"The best night I've ever had was to be accused of being a bad Johnny Rotten in Kyoto," laughs John Lydon, frontman of punk pioneers The Sex Pistols and groundbreaking postpunk band Public Image Ltd. Speaking on the phone from his adopted home of Los Angeles, the 55-year-old Irish-born, London-raised icon is reminiscing on his "eight or nine" tours of Japan over his 30-odd-year career. (PiL were added Monday to the bill of this year's Summer Sonic festival.)
"I think this was the '96 tour," he continues. "Me and my current manager, Mr. Rambo, we found this crazy-arse punk club. It was the maddest house I've ever been to in my whole life, just young Japanese kids doing crazy punk karaoke in this club. I sang 'Anarchy in the U.K.' and of course they didn't know — or believe — who I was, but that made it better!"
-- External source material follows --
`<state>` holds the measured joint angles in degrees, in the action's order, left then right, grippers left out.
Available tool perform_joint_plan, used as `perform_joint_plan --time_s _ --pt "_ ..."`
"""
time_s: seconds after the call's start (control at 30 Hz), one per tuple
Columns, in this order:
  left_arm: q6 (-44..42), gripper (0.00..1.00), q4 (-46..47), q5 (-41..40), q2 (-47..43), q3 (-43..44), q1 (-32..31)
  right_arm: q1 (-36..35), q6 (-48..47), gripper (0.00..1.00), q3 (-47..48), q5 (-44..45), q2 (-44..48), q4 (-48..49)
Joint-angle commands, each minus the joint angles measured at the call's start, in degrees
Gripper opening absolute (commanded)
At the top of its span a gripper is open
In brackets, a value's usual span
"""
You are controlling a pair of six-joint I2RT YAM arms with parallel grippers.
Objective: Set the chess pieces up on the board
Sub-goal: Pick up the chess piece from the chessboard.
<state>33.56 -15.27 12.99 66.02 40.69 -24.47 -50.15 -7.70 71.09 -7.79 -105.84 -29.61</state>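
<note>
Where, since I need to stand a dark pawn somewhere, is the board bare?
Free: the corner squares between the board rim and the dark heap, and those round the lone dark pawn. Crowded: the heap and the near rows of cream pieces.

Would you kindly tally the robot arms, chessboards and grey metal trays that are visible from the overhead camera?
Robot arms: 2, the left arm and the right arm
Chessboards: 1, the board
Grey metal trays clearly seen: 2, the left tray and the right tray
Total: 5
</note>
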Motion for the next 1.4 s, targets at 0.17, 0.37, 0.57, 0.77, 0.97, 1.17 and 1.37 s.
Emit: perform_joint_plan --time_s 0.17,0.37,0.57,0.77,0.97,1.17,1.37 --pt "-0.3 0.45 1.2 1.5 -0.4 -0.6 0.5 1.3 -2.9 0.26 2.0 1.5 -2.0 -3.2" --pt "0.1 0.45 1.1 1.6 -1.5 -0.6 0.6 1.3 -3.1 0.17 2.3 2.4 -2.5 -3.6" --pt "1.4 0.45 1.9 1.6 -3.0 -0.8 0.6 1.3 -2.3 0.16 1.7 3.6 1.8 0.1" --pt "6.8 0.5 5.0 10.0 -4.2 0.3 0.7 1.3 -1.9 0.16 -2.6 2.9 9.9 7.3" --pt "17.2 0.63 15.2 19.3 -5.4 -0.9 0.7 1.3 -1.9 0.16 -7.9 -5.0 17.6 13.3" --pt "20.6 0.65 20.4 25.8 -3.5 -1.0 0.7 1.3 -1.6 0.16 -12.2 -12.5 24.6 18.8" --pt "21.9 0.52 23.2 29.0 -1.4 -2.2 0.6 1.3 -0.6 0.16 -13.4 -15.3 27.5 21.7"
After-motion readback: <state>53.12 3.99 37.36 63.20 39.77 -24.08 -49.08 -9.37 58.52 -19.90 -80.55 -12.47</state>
It's about 20 minutes into our nearly-two-hour conversation before Lydon finally turns friendly. At first he's a little standoffish; I know it can't be something I said, because I can't get a word in edgewise. Then again, he has been conditioned through personal experience to be wary of journalists. Lydon has often been mistaken by media and mainstream alike for being a troublemaker, a mindless proponent of anarchy, an enemy of decency and worse.